First, make sure you've already started the Selenium Server separately in another process. The Selenium Server should remain up and running throughout this process; you shouldn't need to start/stop it each time you use the Client Driver. (Though, of course, if you need to start and stop the server, you certainly can, just by automatically starting it from the command line.)

If all you want to do is automate a browser, you can just create a new WWW::Selenium, which is full of handy methods that handle your Selenium Commands. You'll need to initialize the object using the hostname and port of the Selenium Server, the browser string to use with "getNewBrowserSession", and the base URL at which we'll start testing. When you're ready to begin, run the "start" method on your WWW::Selenium object; when it's time to close the browser, use the "stop" method. If one of the methods has an error (or if an "assert" command fails) the method will die with a handy error message, which you can wrap up in an eval block if you like. (Be sure to examine the $@ variable after your eval block, to make sure nothing went wrong.)

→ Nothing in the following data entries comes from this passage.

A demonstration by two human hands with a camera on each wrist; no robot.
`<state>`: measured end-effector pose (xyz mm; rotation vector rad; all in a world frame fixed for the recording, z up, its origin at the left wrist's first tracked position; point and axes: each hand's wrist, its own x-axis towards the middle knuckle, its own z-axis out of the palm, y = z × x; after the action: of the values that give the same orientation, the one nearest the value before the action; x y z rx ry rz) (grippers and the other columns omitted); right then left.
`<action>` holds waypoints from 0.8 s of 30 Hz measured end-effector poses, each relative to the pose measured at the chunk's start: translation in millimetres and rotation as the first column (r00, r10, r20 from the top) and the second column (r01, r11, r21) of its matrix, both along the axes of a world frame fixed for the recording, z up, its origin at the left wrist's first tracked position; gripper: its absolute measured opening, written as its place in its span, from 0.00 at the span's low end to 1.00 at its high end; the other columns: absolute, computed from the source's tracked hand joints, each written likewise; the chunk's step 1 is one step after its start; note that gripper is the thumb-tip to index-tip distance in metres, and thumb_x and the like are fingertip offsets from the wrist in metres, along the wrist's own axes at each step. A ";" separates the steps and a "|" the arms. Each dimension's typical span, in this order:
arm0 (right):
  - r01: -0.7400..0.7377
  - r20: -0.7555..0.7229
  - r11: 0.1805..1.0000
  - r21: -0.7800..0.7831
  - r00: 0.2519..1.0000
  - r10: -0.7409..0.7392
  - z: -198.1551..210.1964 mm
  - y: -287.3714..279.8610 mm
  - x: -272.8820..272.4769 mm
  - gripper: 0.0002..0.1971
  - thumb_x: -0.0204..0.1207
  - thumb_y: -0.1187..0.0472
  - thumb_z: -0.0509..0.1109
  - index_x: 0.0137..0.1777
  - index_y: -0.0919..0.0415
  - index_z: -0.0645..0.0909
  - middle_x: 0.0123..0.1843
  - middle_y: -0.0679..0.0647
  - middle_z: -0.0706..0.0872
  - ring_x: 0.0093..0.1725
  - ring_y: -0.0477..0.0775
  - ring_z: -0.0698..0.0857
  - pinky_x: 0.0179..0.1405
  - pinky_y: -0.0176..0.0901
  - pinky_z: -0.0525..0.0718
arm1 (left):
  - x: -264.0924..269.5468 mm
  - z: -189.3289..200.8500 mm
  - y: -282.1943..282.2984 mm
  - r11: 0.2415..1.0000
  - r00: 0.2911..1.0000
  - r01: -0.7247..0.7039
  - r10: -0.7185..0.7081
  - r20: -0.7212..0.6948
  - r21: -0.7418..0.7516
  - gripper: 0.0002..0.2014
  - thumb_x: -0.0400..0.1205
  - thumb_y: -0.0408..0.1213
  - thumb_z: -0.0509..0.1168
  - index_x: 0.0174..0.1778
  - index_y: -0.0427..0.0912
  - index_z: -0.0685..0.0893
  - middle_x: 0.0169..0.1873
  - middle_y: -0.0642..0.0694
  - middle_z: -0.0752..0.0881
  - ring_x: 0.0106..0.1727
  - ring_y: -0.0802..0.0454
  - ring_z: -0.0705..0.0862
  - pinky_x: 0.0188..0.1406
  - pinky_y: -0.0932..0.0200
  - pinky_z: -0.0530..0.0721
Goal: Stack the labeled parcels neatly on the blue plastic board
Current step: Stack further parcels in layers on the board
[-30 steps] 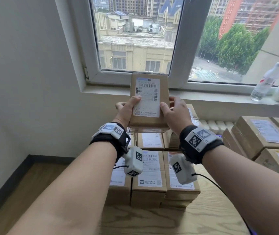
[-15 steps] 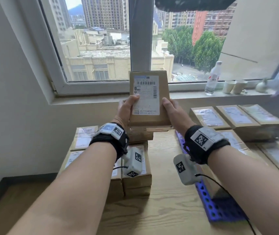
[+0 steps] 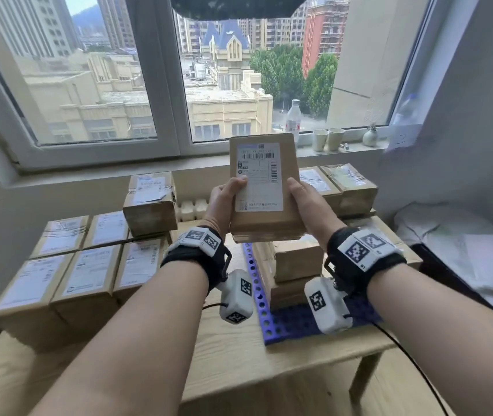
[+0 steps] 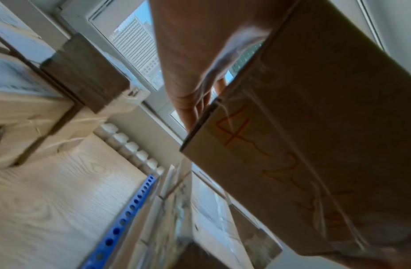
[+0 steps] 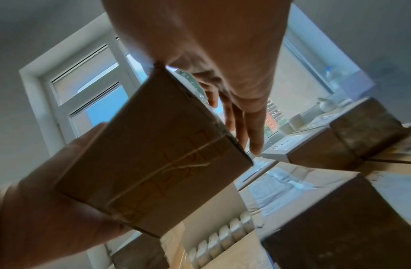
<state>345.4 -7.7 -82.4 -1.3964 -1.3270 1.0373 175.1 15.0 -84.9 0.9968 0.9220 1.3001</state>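
I hold a brown labeled parcel (image 3: 261, 187) in the air with both hands, label facing me. My left hand (image 3: 224, 199) grips its left edge, thumb on the label; my right hand (image 3: 305, 199) grips its right edge. Its underside (image 4: 303, 145) (image 5: 154, 163) carries orange handwriting. The parcel hangs above the blue perforated board (image 3: 287, 319) on the wooden table (image 3: 233, 358). Stacked parcels (image 3: 296, 262) stand on the board below the held one, partly hidden by my wrists. The board's edge (image 4: 121, 222) also shows in the left wrist view.
Several labeled parcels (image 3: 83, 271) lie in rows on the table's left side, one more (image 3: 150, 202) stacked on top at the back. More parcels (image 3: 341, 184) sit at the back right. A bottle (image 3: 293, 118) and cups (image 3: 327, 139) stand on the windowsill.
My view and the held parcel have swung right, from over the left-hand parcels to above the blue board. Both hands keep the same grip.
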 end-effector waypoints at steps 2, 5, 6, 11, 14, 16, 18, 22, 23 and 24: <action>0.023 -0.056 1.000 -0.006 0.998 -0.023 0.2 -6.6 26.3 0.47 0.60 0.23 0.60 0.76 0.51 0.73 0.64 0.51 0.87 0.62 0.54 0.86 0.67 0.58 0.81 | 29.2 -2.0 -5.1 1.000 1.000 0.013 -0.013 -0.005 -0.007 0.38 0.59 0.55 0.74 0.60 0.32 0.84 0.63 0.24 0.83 0.60 0.29 0.84 0.68 0.31 0.79; 0.083 -0.112 0.996 -0.027 0.990 -0.086 -4.0 -8.8 63.8 0.45 0.60 0.26 0.62 0.75 0.51 0.74 0.61 0.51 0.88 0.59 0.54 0.88 0.64 0.59 0.84 | 68.7 -7.1 -5.4 0.998 0.999 0.049 -0.050 -0.023 -0.038 0.40 0.58 0.55 0.74 0.62 0.33 0.83 0.62 0.26 0.84 0.61 0.28 0.84 0.66 0.32 0.80; 0.101 -0.119 0.994 -0.036 0.987 -0.105 -6.2 -7.9 74.7 0.45 0.60 0.26 0.63 0.75 0.51 0.74 0.61 0.52 0.88 0.58 0.55 0.88 0.63 0.59 0.85 | 80.3 -8.4 -4.1 0.997 0.997 0.064 -0.066 -0.036 -0.053 0.40 0.57 0.56 0.73 0.62 0.33 0.83 0.62 0.26 0.85 0.59 0.29 0.85 0.66 0.32 0.81; 0.171 -0.171 0.982 -0.075 0.968 -0.182 -14.3 1.9 124.6 0.41 0.66 0.33 0.67 0.75 0.58 0.72 0.62 0.56 0.88 0.55 0.56 0.89 0.59 0.57 0.88 | 131.2 -13.4 13.3 0.984 0.978 0.149 -0.162 -0.135 -0.100 0.25 0.64 0.53 0.69 0.52 0.41 0.85 0.52 0.34 0.88 0.51 0.39 0.87 0.62 0.39 0.83; 0.199 -0.183 0.975 -0.101 0.959 -0.215 -22.1 17.9 151.6 0.37 0.72 0.37 0.69 0.76 0.58 0.71 0.61 0.56 0.88 0.54 0.56 0.90 0.50 0.51 0.90 | 156.7 -19.3 34.8 0.977 0.962 0.166 -0.190 -0.196 -0.132 0.15 0.75 0.51 0.65 0.50 0.44 0.83 0.48 0.40 0.88 0.44 0.45 0.87 0.48 0.50 0.87; 0.198 -0.164 0.973 -0.121 0.962 -0.216 -23.5 30.5 167.7 0.39 0.67 0.36 0.69 0.75 0.58 0.73 0.59 0.56 0.89 0.53 0.57 0.91 0.50 0.53 0.90 | 169.8 -22.9 52.0 0.977 0.957 0.150 -0.182 -0.225 -0.152 0.11 0.85 0.48 0.60 0.45 0.46 0.81 0.41 0.46 0.86 0.39 0.51 0.84 0.37 0.59 0.83; 0.185 -0.149 0.974 -0.134 0.967 -0.204 -21.9 44.5 181.5 0.39 0.63 0.35 0.69 0.71 0.56 0.76 0.56 0.56 0.91 0.52 0.58 0.91 0.49 0.54 0.91 | 180.6 -22.7 68.1 0.983 0.954 0.107 -0.143 -0.262 -0.148 0.13 0.87 0.47 0.57 0.42 0.45 0.80 0.36 0.48 0.84 0.37 0.53 0.82 0.36 0.60 0.80; 0.162 -0.113 0.970 -0.180 0.976 -0.184 -20.9 70.1 200.5 0.27 0.73 0.41 0.68 0.67 0.57 0.79 0.56 0.56 0.90 0.47 0.54 0.91 0.31 0.41 0.86 | 194.9 -24.6 102.0 0.989 0.952 0.046 -0.086 -0.293 -0.141 0.17 0.79 0.53 0.66 0.48 0.41 0.82 0.42 0.43 0.87 0.42 0.47 0.85 0.45 0.52 0.83; 0.160 -0.119 0.966 -0.203 0.975 -0.186 -22.5 75.2 204.3 0.23 0.77 0.44 0.67 0.66 0.58 0.79 0.57 0.57 0.90 0.46 0.54 0.90 0.32 0.42 0.85 | 197.6 -24.5 109.4 0.989 0.948 0.031 -0.076 -0.310 -0.147 0.25 0.72 0.58 0.68 0.52 0.39 0.83 0.47 0.39 0.88 0.46 0.43 0.86 0.50 0.48 0.85; 0.157 -0.126 0.961 -0.228 0.974 -0.189 -23.0 78.9 207.1 0.20 0.80 0.46 0.66 0.65 0.58 0.79 0.56 0.56 0.89 0.44 0.53 0.89 0.32 0.42 0.84 | 200.0 -23.1 114.1 0.988 0.937 0.018 -0.070 -0.342 -0.154 0.32 0.66 0.62 0.67 0.54 0.38 0.83 0.51 0.36 0.88 0.50 0.40 0.87 0.56 0.42 0.85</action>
<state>552.5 71.2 -105.4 -1.5359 -0.9883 1.1672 375.2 129.1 -108.0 1.1426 1.2393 1.0162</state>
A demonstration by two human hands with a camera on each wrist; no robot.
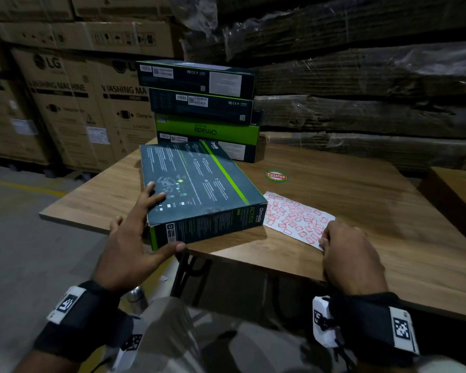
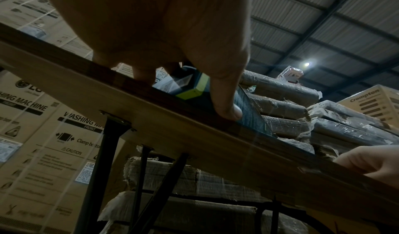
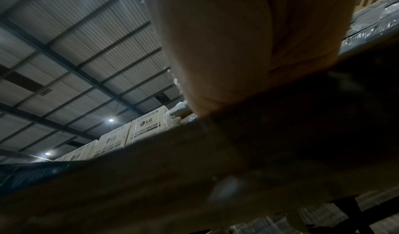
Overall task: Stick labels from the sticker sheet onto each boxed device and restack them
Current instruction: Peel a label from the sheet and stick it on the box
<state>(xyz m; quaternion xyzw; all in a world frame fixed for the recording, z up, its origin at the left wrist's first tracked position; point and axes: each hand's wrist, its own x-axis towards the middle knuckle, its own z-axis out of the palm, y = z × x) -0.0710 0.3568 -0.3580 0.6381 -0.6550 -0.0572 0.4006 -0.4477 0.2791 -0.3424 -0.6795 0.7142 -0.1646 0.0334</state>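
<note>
We work at the near edge of the wooden table (image 1: 361,200). The boxed device (image 1: 199,189) lies flat at the table's near left corner, its printed dark face up, slightly askew. The sticker sheet (image 1: 293,219) lies flat just to the right of it, nearly touching the box's near right corner.

Our left hand (image 1: 135,232) steadies the box: the fingers are spread wide and lie straight on the top face, while the thumb presses against the near side panel. In the left wrist view the thumb (image 2: 226,104) bears on that panel just above the table edge. Our right hand (image 1: 353,254) rests on the near corner of the sheet; the fingers are curled under and hidden, so we cannot tell whether they already pinch a label.

To do this step well, we judge that the box must be held firmly so it does not slide off the corner. We lift one label by an edge, peeling slowly so the sheet does not rise with it. We then lay the label on a plain area of the box and smooth it down from one edge.

Readable writing: the box's near side reads "Omada" and "AC1350". The stack of boxes (image 1: 202,109) behind shows "Omada" upside down on a green side. A round sticker (image 1: 276,175) on the table reads "Patelsa". The cartons (image 1: 65,103) on the left read "LG" and "WASHING MACHINE".
</note>
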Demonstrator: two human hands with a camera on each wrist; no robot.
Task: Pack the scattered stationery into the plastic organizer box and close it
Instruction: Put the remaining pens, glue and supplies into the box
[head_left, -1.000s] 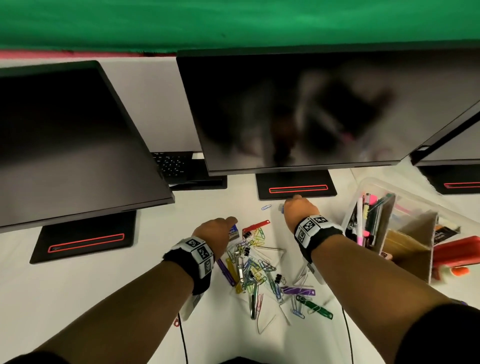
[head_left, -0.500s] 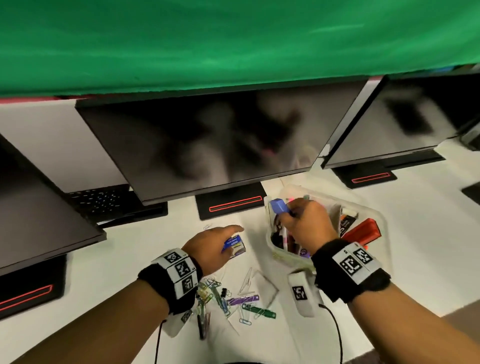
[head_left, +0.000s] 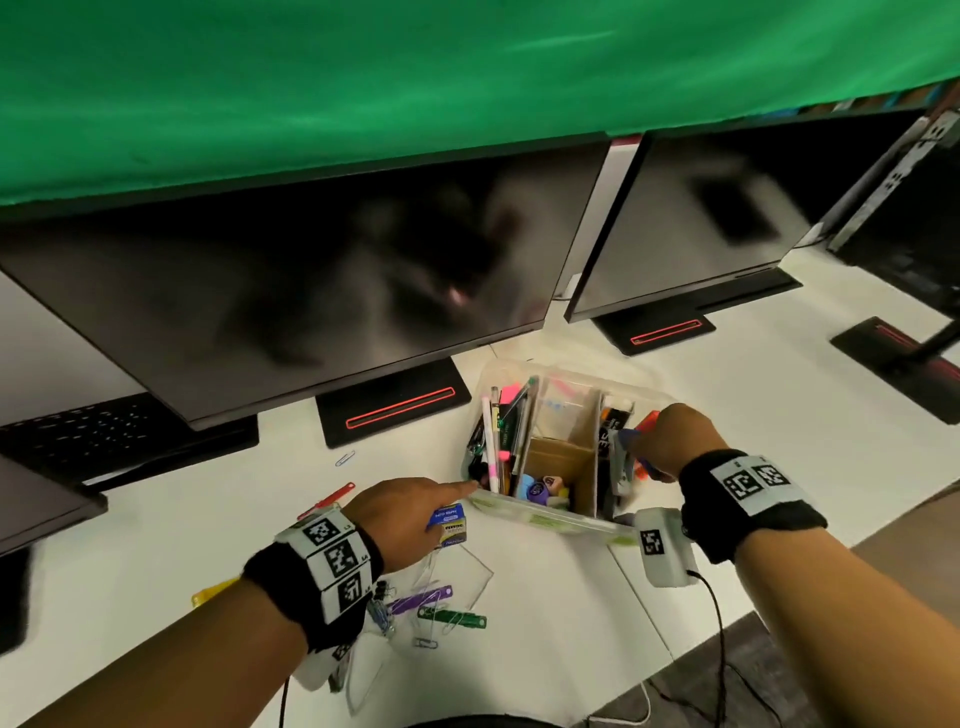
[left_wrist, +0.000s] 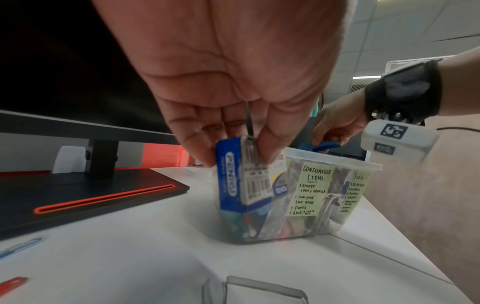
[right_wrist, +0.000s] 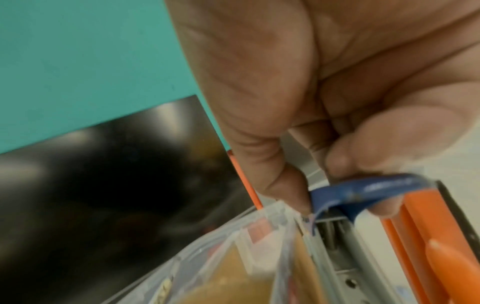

If you're going to use the driver for automated testing, you may prefer to use Test::WWW::Selenium instead. Test::WWW::Selenium subclasses WWW::Selenium and provides convenient testing functions, suitable for use with Test::More. Test::WWW::Selenium does not require explicit start/stop commands (since these will be handled during test cleanup), and allows you to quickly make any Selenium method a test simply by adding the suffix "_ok" to any Selenium method. Hence, instead of using $sel->click you can use $sel->click_ok to make it a test. In addition, for each Selenium getter (get_title, ...) there are six autogenerated methods (<getter>_is, <getter>_isnt, <getter>_like, <getter>_unlike, <getter>_contains, <getter>_lacks) to check the value of the attribute).

Examples: test_google.t, test_default_server.t.